If we could spend more time, reaching across the table with the people who are investing millions of dollars into developing our neighborhoods within New York City; looking for the good in them; and telling and sharing our stories, then I’d imagine that we’d be able to take several small steps, over and over again, toward helping New York remain a place that doesn’t just attract writers, but also supports them, and helps them make their way once they get here.
It’s my belief that this wouldn’t just help writers, but it would help developers and real estate brokers and professionals. As human beings, we have an innate want, when the dust settles, to be able to look back on our lives, and find meaning within them, and to know that we’ve done our best with the tools and circumstances that we were given. If there are more writers who are living comfortably in New York, who can have the quiet and time and mental and emotional space to craft words and sentences and images and stories that help, we would all benefit.
And if Curlew New York and Curlew Quarterly can have anything to do with making that a reality, then I will know that I’ve done my job, and will have fulfilled my life’s purpose.
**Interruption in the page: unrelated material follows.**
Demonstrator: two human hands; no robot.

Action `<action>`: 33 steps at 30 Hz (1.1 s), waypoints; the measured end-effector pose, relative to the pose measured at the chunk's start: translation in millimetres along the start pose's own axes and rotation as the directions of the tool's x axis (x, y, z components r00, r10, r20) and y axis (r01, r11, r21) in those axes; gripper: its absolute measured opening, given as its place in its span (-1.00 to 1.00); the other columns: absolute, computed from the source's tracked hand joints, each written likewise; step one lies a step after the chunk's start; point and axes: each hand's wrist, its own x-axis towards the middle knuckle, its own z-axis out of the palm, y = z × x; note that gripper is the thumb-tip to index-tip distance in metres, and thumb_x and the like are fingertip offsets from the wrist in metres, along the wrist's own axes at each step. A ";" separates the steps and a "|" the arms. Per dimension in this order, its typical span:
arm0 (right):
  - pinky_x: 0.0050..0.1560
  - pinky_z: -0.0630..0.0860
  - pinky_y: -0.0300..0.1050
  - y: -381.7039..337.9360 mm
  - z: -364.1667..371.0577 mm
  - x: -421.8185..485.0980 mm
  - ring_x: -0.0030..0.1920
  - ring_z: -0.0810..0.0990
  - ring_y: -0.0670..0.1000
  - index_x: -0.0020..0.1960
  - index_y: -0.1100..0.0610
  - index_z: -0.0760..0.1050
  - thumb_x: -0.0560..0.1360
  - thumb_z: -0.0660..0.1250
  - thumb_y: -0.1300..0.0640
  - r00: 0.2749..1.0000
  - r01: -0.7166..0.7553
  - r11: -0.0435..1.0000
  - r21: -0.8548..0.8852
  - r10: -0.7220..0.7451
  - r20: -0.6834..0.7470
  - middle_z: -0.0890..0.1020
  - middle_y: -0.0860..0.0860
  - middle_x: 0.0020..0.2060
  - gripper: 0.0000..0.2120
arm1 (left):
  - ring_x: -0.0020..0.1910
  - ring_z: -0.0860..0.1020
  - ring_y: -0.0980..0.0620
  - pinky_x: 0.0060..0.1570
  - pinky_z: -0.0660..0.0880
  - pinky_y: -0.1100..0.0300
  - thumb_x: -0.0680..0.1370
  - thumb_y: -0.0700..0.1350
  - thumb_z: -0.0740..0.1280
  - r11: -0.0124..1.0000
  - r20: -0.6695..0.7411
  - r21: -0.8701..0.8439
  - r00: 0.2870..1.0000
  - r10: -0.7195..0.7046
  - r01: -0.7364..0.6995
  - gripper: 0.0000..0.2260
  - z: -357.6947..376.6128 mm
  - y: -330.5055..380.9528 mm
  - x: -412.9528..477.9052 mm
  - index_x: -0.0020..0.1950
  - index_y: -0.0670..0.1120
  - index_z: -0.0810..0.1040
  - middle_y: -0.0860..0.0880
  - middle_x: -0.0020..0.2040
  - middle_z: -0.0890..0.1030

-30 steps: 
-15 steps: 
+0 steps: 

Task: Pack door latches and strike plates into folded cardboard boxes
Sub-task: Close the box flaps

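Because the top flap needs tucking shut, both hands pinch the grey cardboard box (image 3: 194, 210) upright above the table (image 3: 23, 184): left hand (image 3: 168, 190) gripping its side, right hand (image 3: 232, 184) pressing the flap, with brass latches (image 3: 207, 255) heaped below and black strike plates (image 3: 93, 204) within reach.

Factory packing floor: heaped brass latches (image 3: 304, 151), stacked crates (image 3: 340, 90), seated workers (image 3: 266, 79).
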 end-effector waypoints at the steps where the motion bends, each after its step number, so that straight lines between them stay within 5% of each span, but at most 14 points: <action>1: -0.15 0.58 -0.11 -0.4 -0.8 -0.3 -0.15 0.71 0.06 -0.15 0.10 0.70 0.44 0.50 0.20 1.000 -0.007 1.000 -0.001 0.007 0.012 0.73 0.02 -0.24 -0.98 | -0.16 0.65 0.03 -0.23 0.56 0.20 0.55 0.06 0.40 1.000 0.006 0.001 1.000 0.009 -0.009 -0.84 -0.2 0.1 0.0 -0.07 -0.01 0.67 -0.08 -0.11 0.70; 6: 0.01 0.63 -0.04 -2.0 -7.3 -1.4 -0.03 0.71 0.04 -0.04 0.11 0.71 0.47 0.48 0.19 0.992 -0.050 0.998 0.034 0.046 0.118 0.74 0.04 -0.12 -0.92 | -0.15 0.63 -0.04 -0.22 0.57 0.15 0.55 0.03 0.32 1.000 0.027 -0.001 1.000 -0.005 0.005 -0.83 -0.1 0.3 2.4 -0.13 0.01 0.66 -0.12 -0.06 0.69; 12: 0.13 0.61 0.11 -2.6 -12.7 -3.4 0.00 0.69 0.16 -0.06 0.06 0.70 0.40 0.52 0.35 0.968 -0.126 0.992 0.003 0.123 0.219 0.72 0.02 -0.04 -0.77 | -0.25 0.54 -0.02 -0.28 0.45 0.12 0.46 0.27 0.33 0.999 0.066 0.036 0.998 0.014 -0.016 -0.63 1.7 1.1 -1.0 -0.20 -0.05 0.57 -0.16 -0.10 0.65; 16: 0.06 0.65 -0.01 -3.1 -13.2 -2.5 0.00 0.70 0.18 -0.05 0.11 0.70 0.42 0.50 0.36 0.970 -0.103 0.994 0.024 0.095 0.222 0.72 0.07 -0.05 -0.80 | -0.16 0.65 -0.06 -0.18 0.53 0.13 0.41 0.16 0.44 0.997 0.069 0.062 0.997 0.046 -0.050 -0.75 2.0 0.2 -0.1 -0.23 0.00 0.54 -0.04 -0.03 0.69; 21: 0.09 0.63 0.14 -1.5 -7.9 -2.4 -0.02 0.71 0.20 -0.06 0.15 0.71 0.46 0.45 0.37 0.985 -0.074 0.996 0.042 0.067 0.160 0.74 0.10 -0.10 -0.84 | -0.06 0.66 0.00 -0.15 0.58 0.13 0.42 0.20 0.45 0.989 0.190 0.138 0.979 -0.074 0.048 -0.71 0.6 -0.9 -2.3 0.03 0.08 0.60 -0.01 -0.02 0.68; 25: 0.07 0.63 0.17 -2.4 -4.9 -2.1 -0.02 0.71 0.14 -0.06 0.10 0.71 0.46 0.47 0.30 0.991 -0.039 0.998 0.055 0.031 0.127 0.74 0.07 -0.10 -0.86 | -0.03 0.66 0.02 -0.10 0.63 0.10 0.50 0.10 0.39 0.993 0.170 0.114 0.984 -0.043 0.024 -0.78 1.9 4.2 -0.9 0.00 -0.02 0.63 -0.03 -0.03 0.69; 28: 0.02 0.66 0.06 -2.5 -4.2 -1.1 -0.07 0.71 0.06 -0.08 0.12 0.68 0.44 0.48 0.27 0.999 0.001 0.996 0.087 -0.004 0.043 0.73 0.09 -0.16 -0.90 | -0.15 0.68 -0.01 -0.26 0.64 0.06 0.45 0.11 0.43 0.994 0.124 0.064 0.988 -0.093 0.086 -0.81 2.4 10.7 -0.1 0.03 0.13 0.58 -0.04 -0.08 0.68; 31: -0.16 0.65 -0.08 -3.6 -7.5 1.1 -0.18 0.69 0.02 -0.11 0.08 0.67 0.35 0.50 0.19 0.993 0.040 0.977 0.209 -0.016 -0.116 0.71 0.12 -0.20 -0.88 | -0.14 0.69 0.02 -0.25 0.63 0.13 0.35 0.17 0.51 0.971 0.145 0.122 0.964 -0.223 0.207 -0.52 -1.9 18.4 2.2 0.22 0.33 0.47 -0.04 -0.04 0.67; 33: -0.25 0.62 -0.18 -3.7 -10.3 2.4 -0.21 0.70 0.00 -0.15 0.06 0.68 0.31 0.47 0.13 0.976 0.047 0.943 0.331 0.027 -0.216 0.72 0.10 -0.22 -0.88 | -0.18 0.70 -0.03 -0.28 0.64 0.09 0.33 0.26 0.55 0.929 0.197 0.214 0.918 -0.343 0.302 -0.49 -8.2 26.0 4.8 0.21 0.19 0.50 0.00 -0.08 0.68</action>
We are very blessed that some of the biggest names in Business, VC funding, Sports, and Entertainment read this column. Is there a person in the world, or in the US with whom you would love to have a private breakfast or lunch with, and why? He or she might just see this if we tag them.
I would love to meet Barbara Corcoran. I read her book Use What You’ve Got, and Other Business Lessons I Learned from my Mom (2003) in 2015. I love how she describes her early adventures in the world of real estate in New York, and was deeply inspired by how after a certain relationship ended, she decided that she would be successful in real estate; then never looked back.
The book has an incredible honesty about it; and it makes selling real estate in New York feel so easy and fun, which drives home the point that it all starts with belief. She believed in herself. And I would love to meet her.
Thank you for these fantastic insights. We greatly appreciate the time you spent on this.